» WHAT THIS TASK INVOLVES:
A single number is expected: the count of lines below where the word "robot" occurs.

(Dataset records)
══════════════════════════════
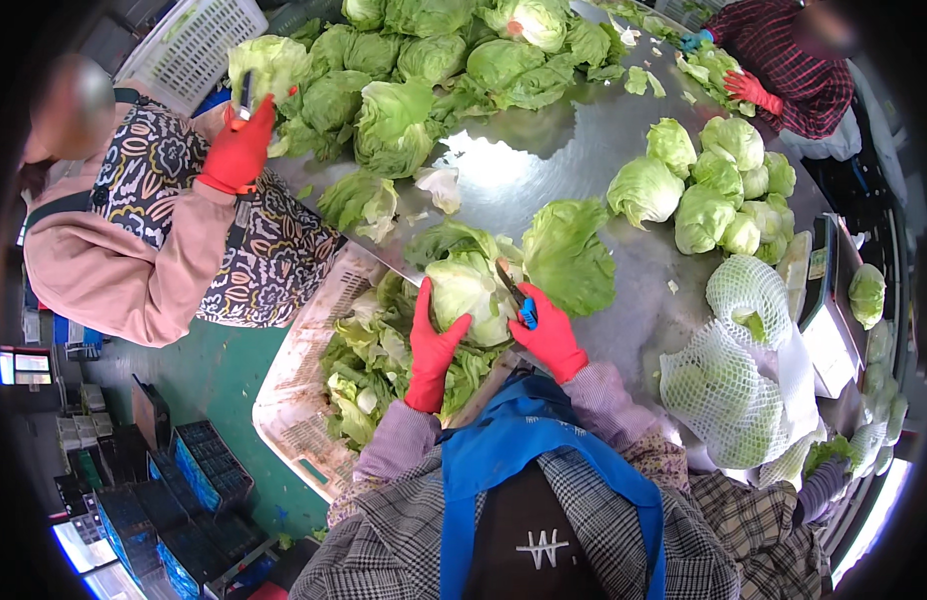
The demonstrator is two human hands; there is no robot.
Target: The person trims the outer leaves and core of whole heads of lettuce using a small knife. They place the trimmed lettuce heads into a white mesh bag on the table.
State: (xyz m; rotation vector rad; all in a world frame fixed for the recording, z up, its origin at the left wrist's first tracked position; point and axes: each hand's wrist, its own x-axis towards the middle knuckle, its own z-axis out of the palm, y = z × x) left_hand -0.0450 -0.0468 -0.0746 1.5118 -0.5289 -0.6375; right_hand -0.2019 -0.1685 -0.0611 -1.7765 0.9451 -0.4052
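At the steel table's (544, 150) near edge, the left hand (434, 345) is cupping a light, crisp, bruisable iceberg lettuce head (471, 290) from beneath while the right hand (549, 330) is gripping a blue-handled knife (517, 293) against it.

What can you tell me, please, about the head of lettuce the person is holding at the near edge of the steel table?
The head of lettuce is pale green and round, with crinkled, tightly wrapped leaves and darker, looser leaves spreading around it. It sits at the near edge of the steel table, above a crate of leaf trimmings. The red-gloved left hand cups its left side; the right hand presses a blue-handled knife against its right side.
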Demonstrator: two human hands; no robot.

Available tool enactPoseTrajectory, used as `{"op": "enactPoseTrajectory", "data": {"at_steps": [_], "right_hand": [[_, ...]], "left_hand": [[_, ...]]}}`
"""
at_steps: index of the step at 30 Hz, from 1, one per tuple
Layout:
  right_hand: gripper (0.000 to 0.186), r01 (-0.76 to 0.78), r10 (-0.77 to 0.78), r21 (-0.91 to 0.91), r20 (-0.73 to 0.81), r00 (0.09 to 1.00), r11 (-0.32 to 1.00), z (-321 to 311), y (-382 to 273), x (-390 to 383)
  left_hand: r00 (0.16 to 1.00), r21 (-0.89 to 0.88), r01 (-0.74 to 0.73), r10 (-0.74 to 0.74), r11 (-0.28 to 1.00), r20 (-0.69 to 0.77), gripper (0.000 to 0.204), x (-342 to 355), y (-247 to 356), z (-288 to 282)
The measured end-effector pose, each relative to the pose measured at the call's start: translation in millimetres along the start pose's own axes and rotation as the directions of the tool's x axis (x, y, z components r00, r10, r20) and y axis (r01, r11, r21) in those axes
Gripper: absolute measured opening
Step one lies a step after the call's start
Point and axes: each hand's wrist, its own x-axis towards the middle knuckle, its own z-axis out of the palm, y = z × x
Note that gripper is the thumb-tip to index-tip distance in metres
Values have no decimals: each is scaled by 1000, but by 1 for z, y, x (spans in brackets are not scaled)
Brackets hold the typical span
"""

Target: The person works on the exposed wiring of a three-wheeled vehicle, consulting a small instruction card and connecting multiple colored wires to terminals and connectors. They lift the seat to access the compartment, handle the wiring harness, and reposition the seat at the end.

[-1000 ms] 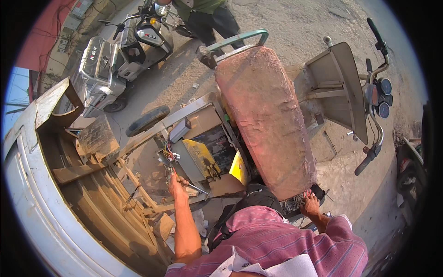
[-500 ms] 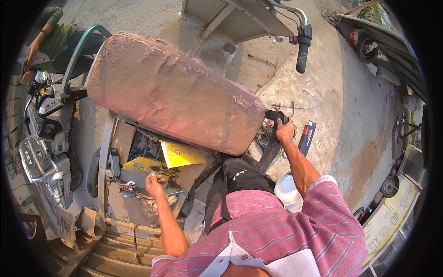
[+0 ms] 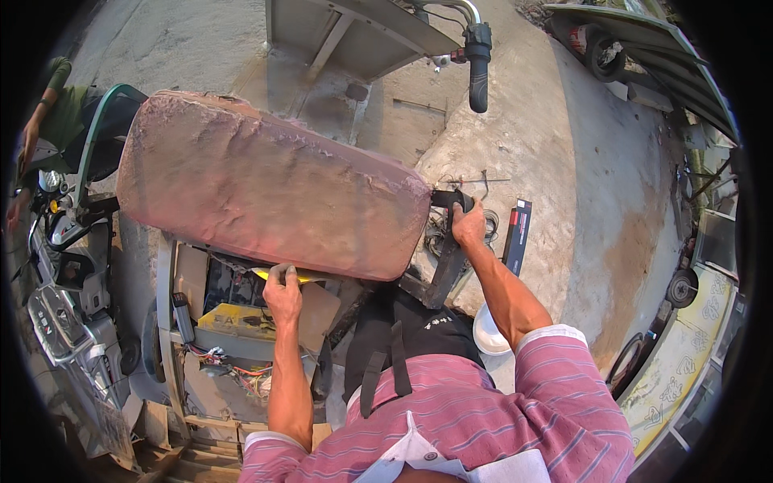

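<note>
A long, dusty reddish seat [image 3: 274, 189] of a cargo vehicle lies over an open frame. My right hand [image 3: 469, 223] is wrapped round the black bar [image 3: 449, 198] at the seat's right end. At the seat's near edge my left hand [image 3: 283, 295] is closed, fingertips against the edge beside a strip of yellow sheet [image 3: 307, 279]. What those fingers hold, if anything, is hidden. Under the seat is an open compartment with a dirty yellow panel [image 3: 233, 319], dark parts and a bundle of loose coloured wires [image 3: 245, 374].
A handlebar grip [image 3: 478, 80] juts in at the top. Coiled cable and a long dark box [image 3: 516, 235] lie right of the seat. A white bucket [image 3: 488, 332] stands by my legs. Another electric vehicle [image 3: 68, 310] and a person in green [image 3: 66, 121] are at left.
My left hand has moved up from the compartment to the seat's near edge. The yellow sheet, widely exposed before, is mostly covered by the seat now. My right hand keeps its hold.
</note>
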Motion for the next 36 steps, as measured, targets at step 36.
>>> {"op": "enactPoseTrajectory", "data": {"at_steps": [36], "right_hand": [[68, 76, -76, -6, -38, 996, 997, 5, 8, 2]], "left_hand": [[836, 709, -384, 548, 592, -4, 61, 38, -30, 80]]}}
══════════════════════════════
» SOLUTION TO THIS EXERCISE:
2